> **BRIEF**:
Give back the data exactly, with no images.
---------- COLLECTED DATA
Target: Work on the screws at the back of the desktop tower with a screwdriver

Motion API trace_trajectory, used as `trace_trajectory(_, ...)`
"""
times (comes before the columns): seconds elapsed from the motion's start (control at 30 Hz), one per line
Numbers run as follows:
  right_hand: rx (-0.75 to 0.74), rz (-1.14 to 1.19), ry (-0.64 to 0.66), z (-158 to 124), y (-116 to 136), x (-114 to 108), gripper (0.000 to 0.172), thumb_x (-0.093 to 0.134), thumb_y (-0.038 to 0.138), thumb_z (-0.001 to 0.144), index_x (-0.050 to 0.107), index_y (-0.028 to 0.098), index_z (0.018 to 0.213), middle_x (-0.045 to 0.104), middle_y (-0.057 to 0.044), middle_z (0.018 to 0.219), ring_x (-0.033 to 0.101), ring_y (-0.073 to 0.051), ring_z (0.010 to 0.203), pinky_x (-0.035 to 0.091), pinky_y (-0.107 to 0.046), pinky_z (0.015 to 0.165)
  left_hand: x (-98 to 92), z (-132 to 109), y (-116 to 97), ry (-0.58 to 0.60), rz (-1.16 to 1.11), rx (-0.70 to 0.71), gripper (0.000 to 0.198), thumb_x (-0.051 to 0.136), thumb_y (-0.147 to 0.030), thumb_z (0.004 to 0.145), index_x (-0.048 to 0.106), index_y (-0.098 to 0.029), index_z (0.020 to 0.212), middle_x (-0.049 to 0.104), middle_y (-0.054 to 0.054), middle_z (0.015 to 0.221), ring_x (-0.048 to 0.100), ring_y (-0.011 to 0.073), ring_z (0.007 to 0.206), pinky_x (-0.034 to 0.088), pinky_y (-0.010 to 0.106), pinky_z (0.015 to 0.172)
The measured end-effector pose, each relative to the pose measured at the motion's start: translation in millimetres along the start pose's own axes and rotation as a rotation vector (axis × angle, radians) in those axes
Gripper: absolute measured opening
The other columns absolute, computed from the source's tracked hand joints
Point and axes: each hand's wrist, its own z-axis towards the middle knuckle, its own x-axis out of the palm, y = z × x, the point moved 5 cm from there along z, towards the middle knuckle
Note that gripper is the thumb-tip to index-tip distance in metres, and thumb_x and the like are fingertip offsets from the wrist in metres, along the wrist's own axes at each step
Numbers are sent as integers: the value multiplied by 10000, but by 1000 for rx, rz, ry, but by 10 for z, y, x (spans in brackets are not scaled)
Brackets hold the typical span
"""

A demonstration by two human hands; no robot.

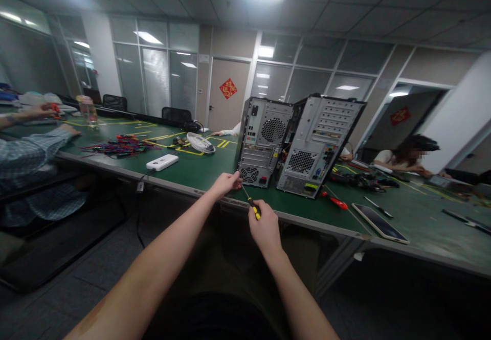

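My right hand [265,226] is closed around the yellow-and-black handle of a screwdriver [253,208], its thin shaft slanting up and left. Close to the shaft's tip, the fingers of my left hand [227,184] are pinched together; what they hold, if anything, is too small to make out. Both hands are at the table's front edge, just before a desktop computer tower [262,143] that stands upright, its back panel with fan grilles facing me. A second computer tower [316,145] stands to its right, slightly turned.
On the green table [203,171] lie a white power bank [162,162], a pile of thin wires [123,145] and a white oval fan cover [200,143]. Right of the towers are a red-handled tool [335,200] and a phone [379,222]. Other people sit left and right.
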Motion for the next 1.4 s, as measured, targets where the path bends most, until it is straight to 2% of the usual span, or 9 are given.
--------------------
> **EXERCISE RESPONSE**:
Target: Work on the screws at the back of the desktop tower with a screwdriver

Motion API trace_trajectory, used as `trace_trajectory(_, ...)`
"""
times (comes before the columns): seconds elapsed from the motion's start (control at 30 Hz), one per line
Numbers run as follows:
  right_hand: rx (-0.75 to 0.74), rz (-1.14 to 1.19), ry (-0.64 to 0.66), z (-158 to 124), y (-116 to 136), x (-114 to 108), gripper (0.000 to 0.172), thumb_x (-0.093 to 0.134), thumb_y (-0.038 to 0.138), thumb_z (-0.001 to 0.144), index_x (-0.050 to 0.107), index_y (-0.028 to 0.098), index_z (0.018 to 0.213), middle_x (-0.045 to 0.104), middle_y (-0.057 to 0.044), middle_z (0.018 to 0.219), ring_x (-0.033 to 0.101), ring_y (-0.073 to 0.051), ring_z (0.010 to 0.203), pinky_x (-0.035 to 0.091), pinky_y (-0.107 to 0.046), pinky_z (0.015 to 0.165)
  left_hand: x (-98 to 92), z (-132 to 109), y (-116 to 97), ry (-0.58 to 0.60), rz (-1.16 to 1.11), rx (-0.70 to 0.71), gripper (0.000 to 0.198), thumb_x (-0.051 to 0.136), thumb_y (-0.147 to 0.030), thumb_z (0.004 to 0.145), index_x (-0.048 to 0.106), index_y (-0.098 to 0.029), index_z (0.020 to 0.212), middle_x (-0.049 to 0.104), middle_y (-0.054 to 0.054), middle_z (0.015 to 0.221), ring_x (-0.048 to 0.100), ring_y (-0.011 to 0.073), ring_z (0.007 to 0.206), pinky_x (-0.034 to 0.088), pinky_y (-0.010 to 0.106), pinky_z (0.015 to 0.172)
The measured end-effector pose, each relative to the pose measured at the motion's start: translation in millimetres along the start pose's own axes and rotation as a rotation vector (axis × angle, radians) in those axes
Gripper: absolute measured opening
The other columns absolute, computed from the source's tracked hand joints
Point and axes: each hand's wrist, its own z-axis towards the middle knuckle, its own x-axis out of the palm, y = z × x, the point moved 5 cm from there along z, towards the middle knuckle
Note that gripper is the thumb-tip to index-tip distance in metres, and thumb_x and the like are fingertip offsets from the wrist in metres, along the wrist's own axes at each step
Numbers are sent as integers: the value multiplied by 10000, but by 1000 for rx, rz, ry, but by 10 for z, y, x (spans in brackets are not scaled)
Brackets hold the typical span
"""

A demonstration by two human hands; no robot.


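My right hand [265,226] is closed around the yellow-and-black handle of a screwdriver [253,208], its thin shaft slanting up and left. Close to the shaft's tip, the fingers of my left hand [227,184] are pinched together; what they hold, if anything, is too small to make out. Both hands are at the table's front edge, just before a desktop computer tower [262,143] that stands upright, its back panel with fan grilles facing me. A second computer tower [316,145] stands to its right, slightly turned.
On the green table [203,171] lie a white power bank [162,162], a pile of thin wires [123,145] and a white oval fan cover [200,143]. Right of the towers are a red-handled tool [335,200] and a phone [379,222]. Other people sit left and right.
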Motion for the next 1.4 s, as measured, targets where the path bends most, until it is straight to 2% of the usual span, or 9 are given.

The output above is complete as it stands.